Subject: RE: BS: A discussion - What is antisemitism? .
Well, no, I wouldn't normally use the term to describe prejudice against non-Jews, Allen. I was just philosophizing a bit about it being a kind of odd word in some respects.

You're right that children often show prejudice against anything that's noticeably different from what they're used to. Kids are great conformists, because they are often scared of things they're not familiar with. The thing is, though, a little kid doesn't know that certain other people are specifically defined AS Jews or Muslims or anything else like that until he's made to know it by things his parents say about those other people. He has then been primed to look upon all those other people as "different from us" and "all the same" (which they are NOT), when he might not otherwise have noticed it in the first place. :-) That's where I see the problem of unthinking prejudice arising.

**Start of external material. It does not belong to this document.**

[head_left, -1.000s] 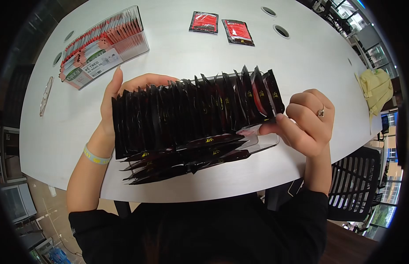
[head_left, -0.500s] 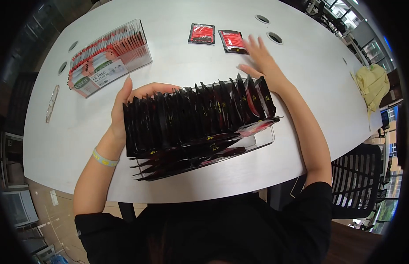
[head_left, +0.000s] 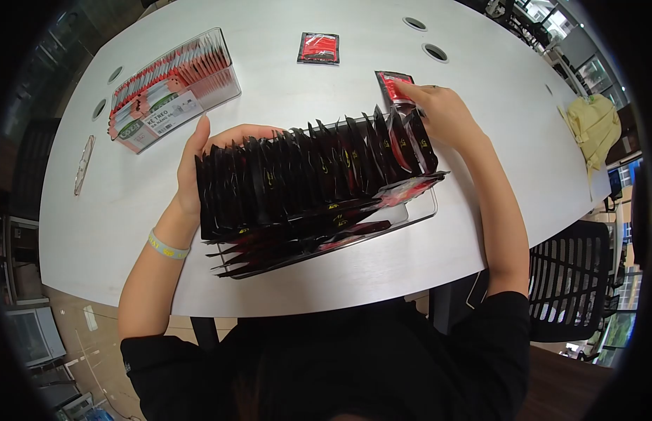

What if the most important thing about another person was not that he/she is Jewish, or Russian, or Oriental, or Christian, but that he/she is human? That would be a good start, I think. Anyone who gets too hung up over his own or someone else's specific ethnic group identity tends to get unreasonable about it.

That's why I don't think Zionism was intrinsically a good idea in the first place. It's ethnocentric. Naziism was ethnocentric...to the point of utter madness. I wouldn't think it was a good idea if Gypsies or Six Nations Iroquois or some other people who have suffered in some way in the past decided to reclaim some extensive land area that has many other people already living on it now, and take it over by force as their inheritence, and call it a new "country". No one at the receiving end of that move would appreciate it, I assure you.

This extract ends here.